Origami Heaven

A paperfolding paradise

The website of writer and paperfolding designer David Mitchell

 

 
What are the rules of origami?
 
 
There aren't any. Origami doesn't have rules, but it does have ethics.

Origami ethics are the design/folding standards within which individual paperfolding designers and paperfolders may (or may not) choose to work and ideals to which they may (or may not) aspire.

The point of origami ethics is to preserve the degree of challenge that origami design and folding offers, just as, for instance, the point of rock-climbing ethics is to preserve the degree of challenge that climbing a rock-face offers.

Origami ethics relate to such questions as

  • whether, and in what circumstances, to make use of cuts, glue or decoration
  • whether to work only from squares or to use other shapes such as oblongs, triangles etc
  • whether to work only with paper or to make use of a wider range of foldable materials
  • whether to work only with single-sheets or to combine several (or many) different sheets within the same design

These questions may be (and often are) enthusiastically debated in terms both of the general nature of origami and of their specific effect on the design and folding processes. Whilst there is a broad general concensus among paperfolders on many issues, origami ethics remains essentially a matter of individual preference and choice.
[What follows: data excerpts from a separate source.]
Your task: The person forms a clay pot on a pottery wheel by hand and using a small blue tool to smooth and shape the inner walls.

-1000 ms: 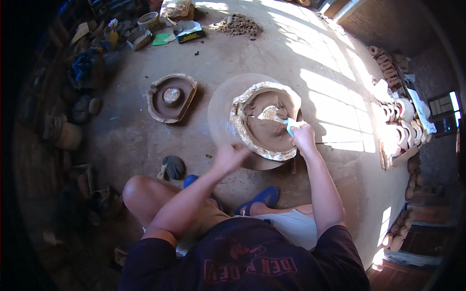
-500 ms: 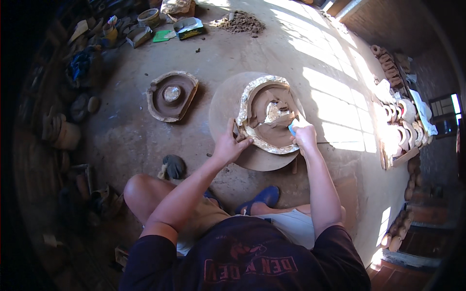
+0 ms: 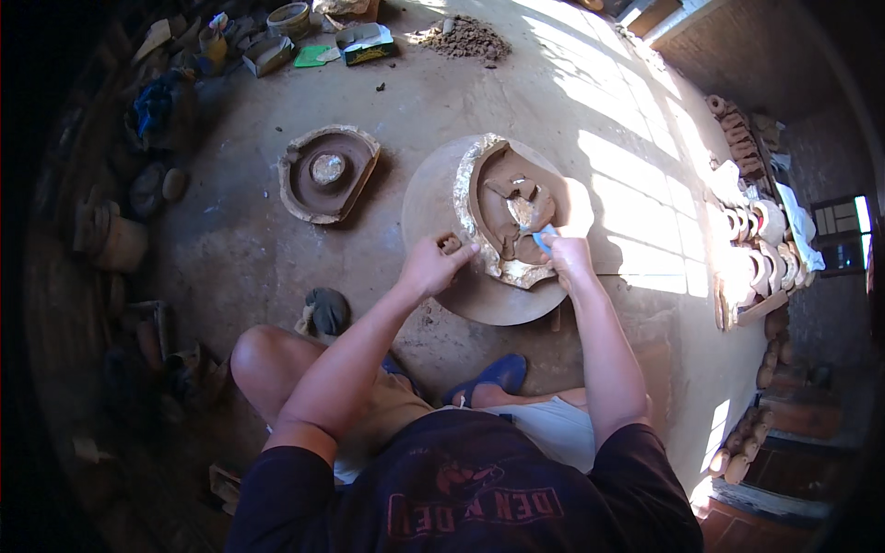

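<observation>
A clay mould (image 3: 502,221) lies on a round wheel (image 3: 433,207) on the floor, just in front of the seated person. The left hand (image 3: 431,265) rests at the mould's near left edge, fingers closed on a small clay lump (image 3: 451,244). The right hand (image 3: 565,256) is clamped on a blue tool (image 3: 544,235), its tip against the clay inside the mould. To the left, well apart, sits a second mould (image 3: 327,172). A dirt heap (image 3: 464,37) lies far off.
</observation>
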A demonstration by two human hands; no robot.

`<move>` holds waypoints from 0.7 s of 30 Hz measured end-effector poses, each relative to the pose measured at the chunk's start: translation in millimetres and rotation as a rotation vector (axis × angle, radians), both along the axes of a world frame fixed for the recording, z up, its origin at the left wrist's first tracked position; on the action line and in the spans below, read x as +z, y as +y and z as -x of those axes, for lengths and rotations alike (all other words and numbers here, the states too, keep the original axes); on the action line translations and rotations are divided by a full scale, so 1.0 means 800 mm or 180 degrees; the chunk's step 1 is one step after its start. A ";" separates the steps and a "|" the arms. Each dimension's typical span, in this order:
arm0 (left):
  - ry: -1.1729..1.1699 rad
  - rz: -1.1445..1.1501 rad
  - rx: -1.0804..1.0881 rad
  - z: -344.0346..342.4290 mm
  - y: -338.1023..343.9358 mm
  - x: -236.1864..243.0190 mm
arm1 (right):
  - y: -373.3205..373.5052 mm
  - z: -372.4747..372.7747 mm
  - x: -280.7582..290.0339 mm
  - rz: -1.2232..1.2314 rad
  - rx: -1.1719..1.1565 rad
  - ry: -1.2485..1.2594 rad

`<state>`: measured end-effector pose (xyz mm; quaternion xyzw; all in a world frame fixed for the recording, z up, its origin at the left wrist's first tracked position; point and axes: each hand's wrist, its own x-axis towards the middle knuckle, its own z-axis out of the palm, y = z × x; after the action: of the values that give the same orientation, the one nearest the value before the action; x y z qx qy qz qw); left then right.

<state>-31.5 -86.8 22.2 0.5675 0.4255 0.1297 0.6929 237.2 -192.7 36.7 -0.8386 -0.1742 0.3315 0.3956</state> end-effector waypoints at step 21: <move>-0.1385 0.0870 0.0669 0.016 -0.036 -0.040 | 0.017 0.063 0.107 0.0943 0.1815 -0.2196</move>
<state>-44.2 -115.8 -9.5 0.3803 0.3368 0.2611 0.8208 186.7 -178.8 122.5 -0.8659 -0.4697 0.1502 0.0838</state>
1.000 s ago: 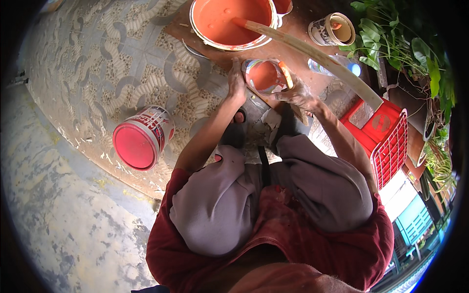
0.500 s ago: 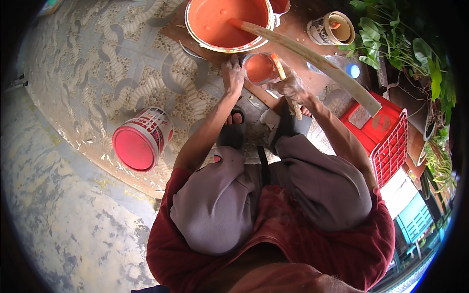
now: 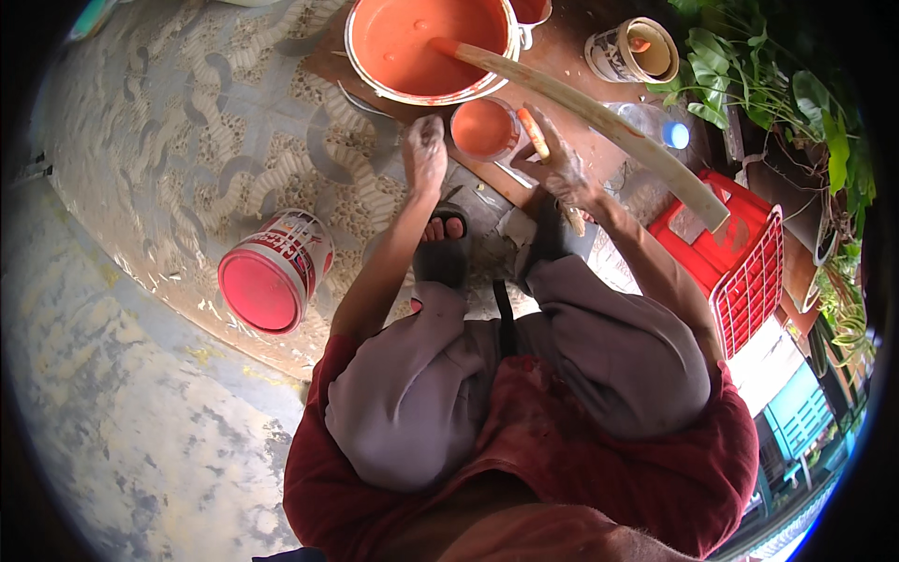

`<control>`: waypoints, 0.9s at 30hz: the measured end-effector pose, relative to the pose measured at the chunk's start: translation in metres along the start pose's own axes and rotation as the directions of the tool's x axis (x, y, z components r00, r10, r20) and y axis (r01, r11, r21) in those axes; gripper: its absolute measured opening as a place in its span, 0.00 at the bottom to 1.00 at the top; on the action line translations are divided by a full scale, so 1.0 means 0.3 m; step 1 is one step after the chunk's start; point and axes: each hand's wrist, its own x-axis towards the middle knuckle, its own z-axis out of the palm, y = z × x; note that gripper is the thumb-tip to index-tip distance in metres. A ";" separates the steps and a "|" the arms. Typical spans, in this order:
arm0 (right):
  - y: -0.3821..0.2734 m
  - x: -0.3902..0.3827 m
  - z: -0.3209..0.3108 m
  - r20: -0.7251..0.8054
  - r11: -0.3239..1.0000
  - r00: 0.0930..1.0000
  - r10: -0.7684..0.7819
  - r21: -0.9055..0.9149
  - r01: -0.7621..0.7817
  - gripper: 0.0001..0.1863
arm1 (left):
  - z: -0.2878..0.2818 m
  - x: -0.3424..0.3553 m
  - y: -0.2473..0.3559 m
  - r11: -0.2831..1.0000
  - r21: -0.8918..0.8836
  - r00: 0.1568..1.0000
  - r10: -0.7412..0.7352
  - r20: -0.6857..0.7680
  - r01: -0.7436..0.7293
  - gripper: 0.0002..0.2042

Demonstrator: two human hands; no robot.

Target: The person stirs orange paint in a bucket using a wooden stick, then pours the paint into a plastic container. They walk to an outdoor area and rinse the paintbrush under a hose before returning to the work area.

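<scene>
Shirt [image 3: 599, 487]: maroon, short-sleeved, with faint pale smudges on the front. Trousers [image 3: 403, 412]: loose, grey-mauve, creased about the knees. Footwear [image 3: 442, 262]: dark, open-toed.

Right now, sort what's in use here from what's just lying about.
Seemingly in use:
- small container of orange liquid
- large bucket of orange liquid
- long stick
- orange-ended tool in right hand

Apparently lying about:
- red-and-white tub
- blue-capped bottle
- red gridded plastic item
</scene>
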 end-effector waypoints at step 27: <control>-1.619 -1.827 -0.453 -0.841 0.341 0.487 0.236 0.541 0.768 0.30 | -0.125 -1.295 2.504 0.971 -0.029 0.585 0.167 0.794 -0.238 0.12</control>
Just as an example of how origami ethics works let's think about cuts. The idea that origami designs shouldn't make use of cuts is a modern one, and in many ways largely a Western one (but one that has spread back to Japan). Cuts make it possible to isolate sections of the paper so that they can be folded separately from the rest, making it much easier to create designs with many arms, legs, wings etc. Many traditional Japanese designs, such as the Goldfish pictured above, use cuts for this purpose. However, many modern paperfolders think that this makes things too easy. If you want to design or fold a spider from a single sheet it is simple to do so if you are prepared to cut into the paper to create enough points for the legs, but much more difficult if you want to somehow find them all without using cuts. Many paperfolders and paperfolding designers feel that overcoming these kind of design and folding challenges is the point of what they do. Cutting is too easy an option and to be avoided at all costs.

The result of this ethic is, of course, that paperfolding designers and folders have rapidly pushed out the boundaries of what is possible. Eight legged spiders are now regarded as hardly a challenge at all. However, folding complex designs without using cuts has its downside. The result of avoiding cuts is that designs end up many layers of paper thick and often look quite unattractive, not to say sometimes downright ugly. Left to its own devices, paper tends to unfold itself and the layers spread apart, which compounds the problem. Paperfolders sometimes therefore resort to soaking parts of their designs in glue to hold the layers together. Complex designs may also lack the strength to support their own weight, and need to be supported by wire frames. Some folders even conceal these frames from view within the folds so that you do not know they are there. So avoiding cuts has unexpected consequences which raise further ethical questions of their own.